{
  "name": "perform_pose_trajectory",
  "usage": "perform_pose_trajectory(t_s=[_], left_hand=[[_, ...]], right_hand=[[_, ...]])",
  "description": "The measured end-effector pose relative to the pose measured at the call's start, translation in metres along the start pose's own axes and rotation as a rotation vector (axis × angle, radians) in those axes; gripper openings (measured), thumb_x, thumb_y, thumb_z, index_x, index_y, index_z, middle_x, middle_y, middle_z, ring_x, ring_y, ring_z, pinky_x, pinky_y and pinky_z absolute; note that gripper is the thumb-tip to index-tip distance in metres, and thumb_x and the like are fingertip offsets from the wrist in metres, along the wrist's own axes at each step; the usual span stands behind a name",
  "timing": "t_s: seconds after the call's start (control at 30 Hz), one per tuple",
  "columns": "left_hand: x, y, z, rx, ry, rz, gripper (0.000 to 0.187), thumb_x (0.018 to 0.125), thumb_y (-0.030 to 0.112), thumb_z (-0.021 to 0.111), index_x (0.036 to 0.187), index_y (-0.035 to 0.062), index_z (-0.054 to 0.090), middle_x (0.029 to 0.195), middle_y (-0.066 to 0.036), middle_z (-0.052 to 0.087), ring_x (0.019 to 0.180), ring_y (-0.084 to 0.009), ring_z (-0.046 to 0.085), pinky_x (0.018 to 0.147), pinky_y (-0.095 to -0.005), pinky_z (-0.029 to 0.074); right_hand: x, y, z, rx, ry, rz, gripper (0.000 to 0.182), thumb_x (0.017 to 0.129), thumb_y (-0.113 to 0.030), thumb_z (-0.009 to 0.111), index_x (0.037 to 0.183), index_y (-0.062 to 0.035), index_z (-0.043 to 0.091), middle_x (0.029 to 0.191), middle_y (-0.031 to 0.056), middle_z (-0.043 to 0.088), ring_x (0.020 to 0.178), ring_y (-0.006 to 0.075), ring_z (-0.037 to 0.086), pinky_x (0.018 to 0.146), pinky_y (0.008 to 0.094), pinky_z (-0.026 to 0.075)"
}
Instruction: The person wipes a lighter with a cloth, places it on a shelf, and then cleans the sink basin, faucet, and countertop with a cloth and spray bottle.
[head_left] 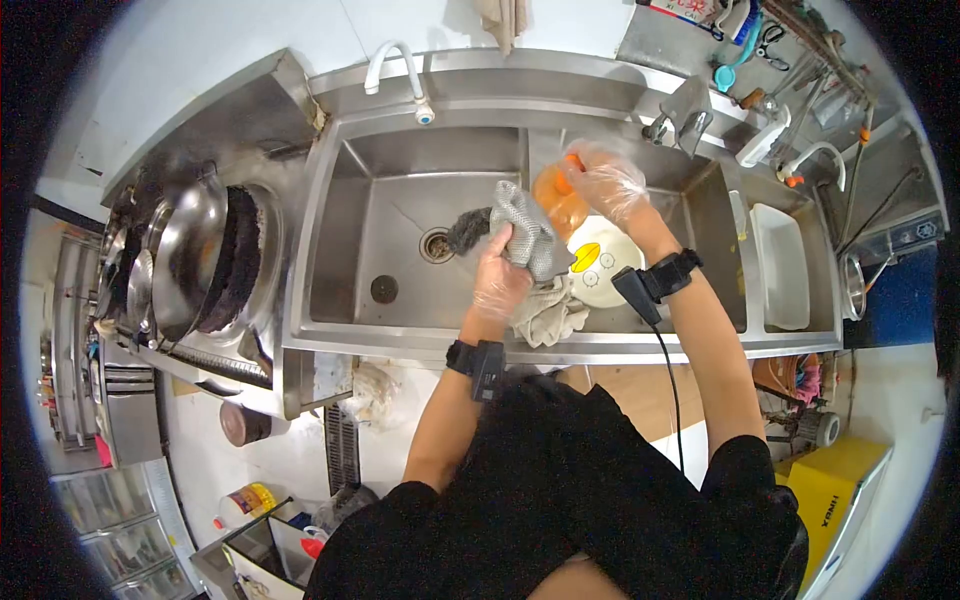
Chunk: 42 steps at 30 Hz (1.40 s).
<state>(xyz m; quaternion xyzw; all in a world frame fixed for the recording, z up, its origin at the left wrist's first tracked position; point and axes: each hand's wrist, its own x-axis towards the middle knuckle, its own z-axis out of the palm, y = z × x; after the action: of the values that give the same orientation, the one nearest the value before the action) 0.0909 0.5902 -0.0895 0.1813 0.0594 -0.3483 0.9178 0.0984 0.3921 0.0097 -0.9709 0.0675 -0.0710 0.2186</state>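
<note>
My left hand, in a clear glove, grips a grey dishcloth and holds it up over the divider of a steel double sink. My right hand, also gloved, holds an orange bottle by its top, just right of the cloth. Below them in the right basin lies a white plate with a yellow cartoon print. A beige rag is draped on the sink's front rim under my left hand.
A white faucet stands behind the left basin, whose drain is open. A wok sits on the stove at left. A white tray lies right of the sink. Utensils hang at the back right.
</note>
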Motion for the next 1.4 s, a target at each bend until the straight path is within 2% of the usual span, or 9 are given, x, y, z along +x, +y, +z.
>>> perform_pose_trajectory(t_s=[0.17,0.27,0.47,0.67,0.83,1.0,1.2,1.3,1.4], left_hand=[[-0.007,-0.002,0.008,-0.037,0.032,0.081,0.033,0.096,0.027,0.055,0.124,0.0100,0.055,0.119,-0.005,0.061,0.110,-0.0232,0.057,0.100,-0.0422,0.044],[-0.017,-0.003,0.029,-0.041,0.056,0.089,0.034,0.097,0.028,0.054,0.125,0.0102,0.054,0.122,-0.005,0.059,0.112,-0.0232,0.056,0.101,-0.0424,0.044],[-0.023,-0.016,0.045,-0.024,0.029,-0.021,0.039,0.096,0.035,0.054,0.125,0.0099,0.054,0.123,-0.005,0.060,0.111,-0.0222,0.057,0.100,-0.0428,0.043],[-0.033,-0.022,0.039,1.069,-0.353,0.438,0.041,0.096,0.035,0.054,0.128,0.0099,0.052,0.121,-0.007,0.062,0.112,-0.0236,0.058,0.096,-0.0447,0.047],[-0.018,-0.016,0.006,-0.057,-0.001,-0.461,0.067,0.091,0.057,0.053,0.129,0.0032,0.046,0.113,-0.014,0.061,0.113,-0.0298,0.057,0.095,-0.0450,0.049],[-0.027,-0.020,0.001,-0.136,0.014,-0.383,0.064,0.087,0.054,0.062,0.117,-0.0019,0.049,0.113,-0.015,0.056,0.115,-0.0317,0.053,0.099,-0.0457,0.045],[-0.019,-0.045,0.002,0.335,0.008,-0.332,0.044,0.090,0.040,0.064,0.117,0.0073,0.053,0.108,-0.006,0.057,0.109,-0.0249,0.055,0.093,-0.0412,0.048],[-0.011,-0.050,-0.004,0.516,0.120,-0.145,0.035,0.091,0.033,0.064,0.115,0.0089,0.055,0.109,-0.006,0.058,0.104,-0.0220,0.056,0.091,-0.0389,0.048],[-0.008,-0.030,-0.008,0.437,0.149,-0.055,0.031,0.093,0.027,0.061,0.119,0.0102,0.056,0.114,-0.001,0.058,0.104,-0.0140,0.055,0.084,-0.0321,0.049]], right_hand=[[-0.037,-0.019,-0.015,-0.057,0.326,0.103,0.039,0.093,-0.044,0.050,0.108,-0.0081,0.057,0.089,0.0209,0.065,0.084,0.0367,0.064,0.073,0.0461,0.049],[-0.077,-0.034,-0.011,0.139,0.305,0.075,0.037,0.095,-0.042,0.051,0.109,-0.0082,0.054,0.083,0.0206,0.065,0.077,0.0319,0.066,0.061,0.0409,0.050],[-0.098,-0.028,0.008,0.851,0.146,0.128,0.043,0.095,-0.034,0.057,0.118,0.0016,0.056,0.100,0.0099,0.063,0.090,0.0149,0.058,0.083,0.0292,0.047],[-0.096,0.031,0.042,1.012,-0.041,0.210,0.035,0.091,-0.032,0.060,0.103,0.0003,0.059,0.091,0.0032,0.061,0.088,0.0115,0.054,0.081,0.0259,0.043],[-0.105,0.041,0.039,0.970,0.017,0.380,0.027,0.088,-0.028,0.061,0.100,-0.0044,0.060,0.084,0.0048,0.058,0.085,0.0158,0.053,0.077,0.0297,0.044],[-0.116,0.055,0.046,0.809,0.351,0.201,0.028,0.088,-0.033,0.058,0.094,-0.0062,0.061,0.081,0.0107,0.058,0.076,0.0215,0.053,0.071,0.0339,0.044],[-0.121,0.027,0.010,0.782,0.111,0.471,0.031,0.088,-0.036,0.058,0.089,-0.0059,0.062,0.074,0.0089,0.053,0.072,0.0179,0.051,0.068,0.0328,0.042],[-0.124,0.043,0.017,0.928,0.116,0.406,0.026,0.090,-0.031,0.056,0.091,-0.0055,0.061,0.079,0.0072,0.053,0.075,0.0170,0.052,0.067,0.0312,0.042],[-0.137,0.054,0.014,0.618,0.245,0.053,0.018,0.090,-0.019,0.052,0.095,-0.0045,0.061,0.088,0.0093,0.054,0.079,0.0218,0.053,0.071,0.0325,0.043]])
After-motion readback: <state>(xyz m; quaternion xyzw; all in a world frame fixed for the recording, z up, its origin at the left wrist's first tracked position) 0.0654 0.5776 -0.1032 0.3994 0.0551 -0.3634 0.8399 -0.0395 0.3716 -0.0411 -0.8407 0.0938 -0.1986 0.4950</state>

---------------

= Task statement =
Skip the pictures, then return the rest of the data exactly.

= Response area =
{
  "name": "perform_pose_trajectory",
  "usage": "perform_pose_trajectory(t_s=[_], left_hand=[[_, ...]], right_hand=[[_, ...]])",
  "description": "The measured end-effector pose relative to the pose measured at the call's start, translation in metres along the start pose's own axes and rotation as a rotation vector (axis × angle, radians) in those axes; gripper openings (measured), thumb_x, thumb_y, thumb_z, index_x, index_y, index_z, middle_x, middle_y, middle_z, ring_x, ring_y, ring_z, pinky_x, pinky_y and pinky_z absolute; note that gripper is the thumb-tip to index-tip distance in metres, and thumb_x and the like are fingertip offsets from the wrist in metres, along the wrist's own axes at each step; the usual span stands behind a name",
  "timing": "t_s: seconds after the call's start (control at 30 Hz), one per tuple",
  "columns": "left_hand: x, y, z, rx, ry, rz, gripper (0.000 to 0.187), thumb_x (0.018 to 0.125), thumb_y (-0.030 to 0.112), thumb_z (-0.021 to 0.111), index_x (0.036 to 0.187), index_y (-0.035 to 0.062), index_z (-0.054 to 0.090), middle_x (0.029 to 0.195), middle_y (-0.066 to 0.036), middle_z (-0.052 to 0.087), ring_x (0.019 to 0.180), ring_y (-0.084 to 0.009), ring_z (-0.046 to 0.085), pinky_x (0.018 to 0.147), pinky_y (-0.095 to -0.005), pinky_z (-0.029 to 0.074); right_hand: x, y, z, rx, ry, rz, gripper (0.000 to 0.182), thumb_x (0.017 to 0.129), thumb_y (-0.113 to 0.030), thumb_z (-0.009 to 0.111), index_x (0.037 to 0.183), index_y (-0.062 to 0.035), index_z (-0.043 to 0.091), middle_x (0.029 to 0.191), middle_y (-0.031 to 0.056), middle_z (-0.043 to 0.088), ring_x (0.020 to 0.178), ring_y (-0.006 to 0.075), ring_z (-0.037 to 0.086), pinky_x (0.018 to 0.146), pinky_y (0.008 to 0.094), pinky_z (-0.026 to 0.075)"
}
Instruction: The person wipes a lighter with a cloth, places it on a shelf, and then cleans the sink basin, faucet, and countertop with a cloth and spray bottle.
[head_left] 
Chunk: 42 steps at 30 Hz (1.40 s).
<state>(xyz m; quaternion xyzw; all in a world frame fixed for the recording, z up, its origin at the left wrist's first tracked position; point and axes: each hand's wrist, its own x-axis towards the middle knuckle, its own z-axis out of the palm, y = z × x; after the action: of the values that give the same orientation, the one nearest the value before the action) 0.0909 0.5902 -0.0895 0.1813 0.0594 -0.3483 0.9178 0.0984 0.3921 0.0097 -0.9709 0.0675 -0.0710 0.2186</state>
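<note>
My left hand, in a clear glove, grips a grey dishcloth and holds it up over the divider of a steel double sink. My right hand, also gloved, holds an orange bottle by its top, just right of the cloth. Below them in the right basin lies a white plate with a yellow cartoon print. A beige rag is draped on the sink's front rim under my left hand.
A white faucet stands behind the left basin, whose drain is open. A wok sits on the stove at left. A white tray lies right of the sink. Utensils hang at the back right.
</note>
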Motion for the next 1.4 s, a target at each bend until the straight path is within 2% of the usual span, or 9 are given, x, y, z along +x, +y, +z.
>>> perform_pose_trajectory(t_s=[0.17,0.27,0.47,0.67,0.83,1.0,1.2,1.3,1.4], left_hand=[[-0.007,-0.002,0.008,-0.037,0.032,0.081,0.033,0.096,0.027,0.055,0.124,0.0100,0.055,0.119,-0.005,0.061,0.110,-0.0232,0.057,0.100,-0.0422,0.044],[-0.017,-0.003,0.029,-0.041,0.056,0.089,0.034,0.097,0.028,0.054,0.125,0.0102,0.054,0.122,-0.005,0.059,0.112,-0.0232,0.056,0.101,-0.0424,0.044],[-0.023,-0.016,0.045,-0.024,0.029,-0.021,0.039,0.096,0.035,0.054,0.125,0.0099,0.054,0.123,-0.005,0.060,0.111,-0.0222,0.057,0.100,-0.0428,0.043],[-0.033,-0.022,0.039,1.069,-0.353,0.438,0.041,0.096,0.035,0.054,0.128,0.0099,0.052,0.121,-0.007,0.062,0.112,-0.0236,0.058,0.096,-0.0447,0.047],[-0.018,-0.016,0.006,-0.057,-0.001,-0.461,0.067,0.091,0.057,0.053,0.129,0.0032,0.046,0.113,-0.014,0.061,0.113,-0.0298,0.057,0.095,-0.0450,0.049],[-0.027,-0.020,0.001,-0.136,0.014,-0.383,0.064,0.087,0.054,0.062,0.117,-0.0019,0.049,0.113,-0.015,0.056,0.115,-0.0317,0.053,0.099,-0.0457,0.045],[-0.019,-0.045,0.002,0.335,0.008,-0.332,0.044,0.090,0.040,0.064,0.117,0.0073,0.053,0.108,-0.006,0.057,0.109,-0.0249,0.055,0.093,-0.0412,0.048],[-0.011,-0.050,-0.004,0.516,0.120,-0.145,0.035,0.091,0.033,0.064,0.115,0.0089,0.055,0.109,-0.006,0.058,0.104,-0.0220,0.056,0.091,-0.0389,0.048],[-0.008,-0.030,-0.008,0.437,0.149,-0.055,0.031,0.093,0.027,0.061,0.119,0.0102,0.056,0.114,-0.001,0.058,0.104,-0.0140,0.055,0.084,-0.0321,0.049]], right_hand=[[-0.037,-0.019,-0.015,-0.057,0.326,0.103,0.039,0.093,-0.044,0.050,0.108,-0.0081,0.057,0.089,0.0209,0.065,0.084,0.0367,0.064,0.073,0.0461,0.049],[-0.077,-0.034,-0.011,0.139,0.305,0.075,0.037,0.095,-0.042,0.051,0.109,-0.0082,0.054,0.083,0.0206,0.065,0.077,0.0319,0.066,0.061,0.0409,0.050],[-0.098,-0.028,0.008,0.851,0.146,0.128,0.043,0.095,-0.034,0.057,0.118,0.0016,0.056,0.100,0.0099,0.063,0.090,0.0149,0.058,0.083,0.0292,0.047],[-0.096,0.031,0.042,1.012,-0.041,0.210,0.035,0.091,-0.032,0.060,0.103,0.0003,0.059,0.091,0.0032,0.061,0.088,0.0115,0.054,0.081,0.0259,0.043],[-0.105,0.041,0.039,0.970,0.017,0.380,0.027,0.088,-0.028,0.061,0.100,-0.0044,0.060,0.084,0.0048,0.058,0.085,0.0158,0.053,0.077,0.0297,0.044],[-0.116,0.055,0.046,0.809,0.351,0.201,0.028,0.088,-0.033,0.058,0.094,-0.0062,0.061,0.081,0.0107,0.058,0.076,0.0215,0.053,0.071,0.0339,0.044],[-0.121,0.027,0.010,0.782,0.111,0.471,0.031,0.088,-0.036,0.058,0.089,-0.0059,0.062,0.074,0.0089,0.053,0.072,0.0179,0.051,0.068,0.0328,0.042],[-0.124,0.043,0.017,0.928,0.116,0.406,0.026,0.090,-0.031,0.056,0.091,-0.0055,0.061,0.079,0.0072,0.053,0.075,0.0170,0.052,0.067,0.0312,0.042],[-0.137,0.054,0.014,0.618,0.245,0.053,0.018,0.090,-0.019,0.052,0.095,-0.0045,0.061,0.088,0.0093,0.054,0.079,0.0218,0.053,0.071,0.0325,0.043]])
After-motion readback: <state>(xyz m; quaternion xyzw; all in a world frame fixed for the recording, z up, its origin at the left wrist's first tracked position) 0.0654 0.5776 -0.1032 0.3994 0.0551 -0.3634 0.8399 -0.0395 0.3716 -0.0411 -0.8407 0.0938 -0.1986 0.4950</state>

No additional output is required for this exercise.